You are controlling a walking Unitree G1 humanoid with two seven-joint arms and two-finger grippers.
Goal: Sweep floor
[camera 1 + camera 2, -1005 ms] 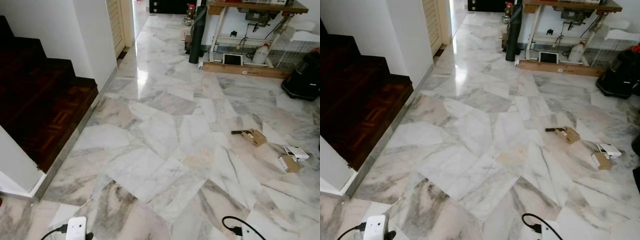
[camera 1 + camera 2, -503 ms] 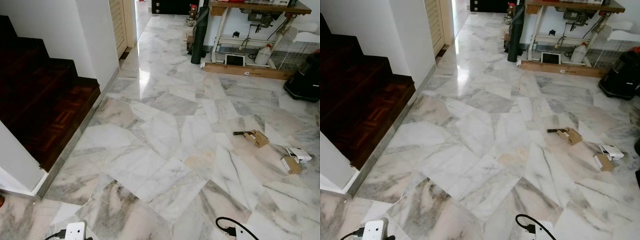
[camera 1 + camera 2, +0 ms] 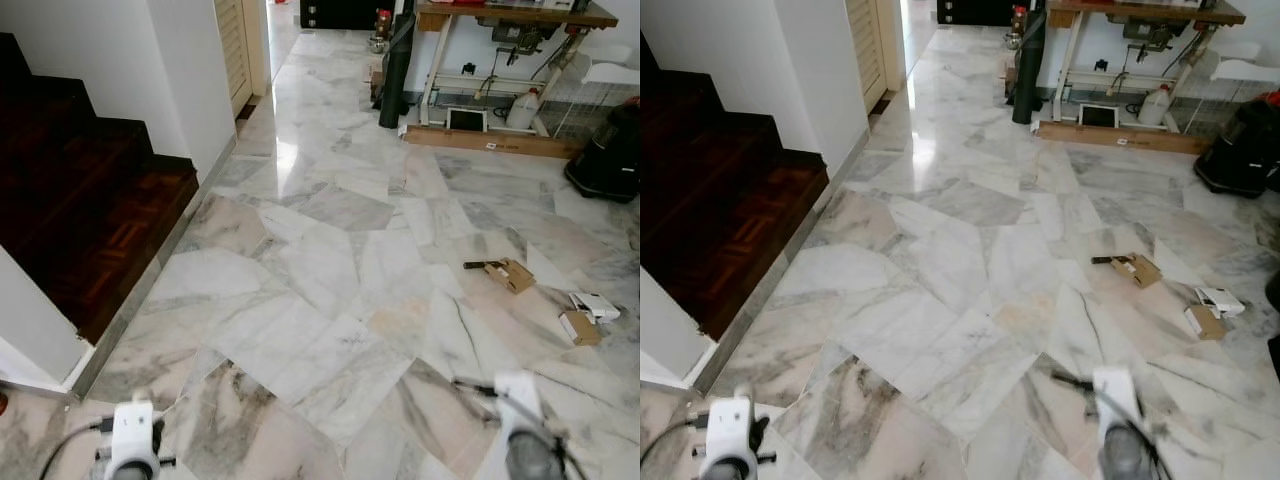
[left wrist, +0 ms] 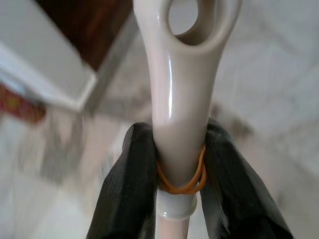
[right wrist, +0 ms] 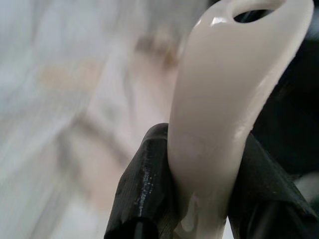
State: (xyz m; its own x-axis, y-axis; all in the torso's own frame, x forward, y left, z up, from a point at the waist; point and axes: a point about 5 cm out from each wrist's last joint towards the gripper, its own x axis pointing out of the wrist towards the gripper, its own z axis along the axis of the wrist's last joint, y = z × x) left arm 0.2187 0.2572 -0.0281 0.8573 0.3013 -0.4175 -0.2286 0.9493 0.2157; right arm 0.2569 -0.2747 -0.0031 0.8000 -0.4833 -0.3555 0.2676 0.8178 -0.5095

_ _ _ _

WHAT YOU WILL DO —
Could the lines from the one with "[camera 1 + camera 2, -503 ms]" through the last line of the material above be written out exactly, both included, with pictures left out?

SOLUTION —
[camera 1 + camera 2, -503 ms] 
[camera 1 + camera 2, +0 ms] 
[left wrist, +0 ms] 
[right wrist, +0 ms] 
State: (xyz m; its own x-axis, y-axis; all in the torso's own frame, x forward, y left, z up, from a point at the waist; point and axes: a point about 5 cm out from each wrist's last joint towards the gripper, its own x axis pointing out of the wrist towards the gripper, its own z axis along the axis of the wrist's last joint, y = z × x) left arm 0.2187 0.2572 -0.0281 0.8573 0.3013 -0.4175 -0.2286 0.9493 0.2157; right arm 0.2569 -0.2747 -0.0031 0.8000 -0.4833 -0.3555 0.2676 0.8178 -0.5095

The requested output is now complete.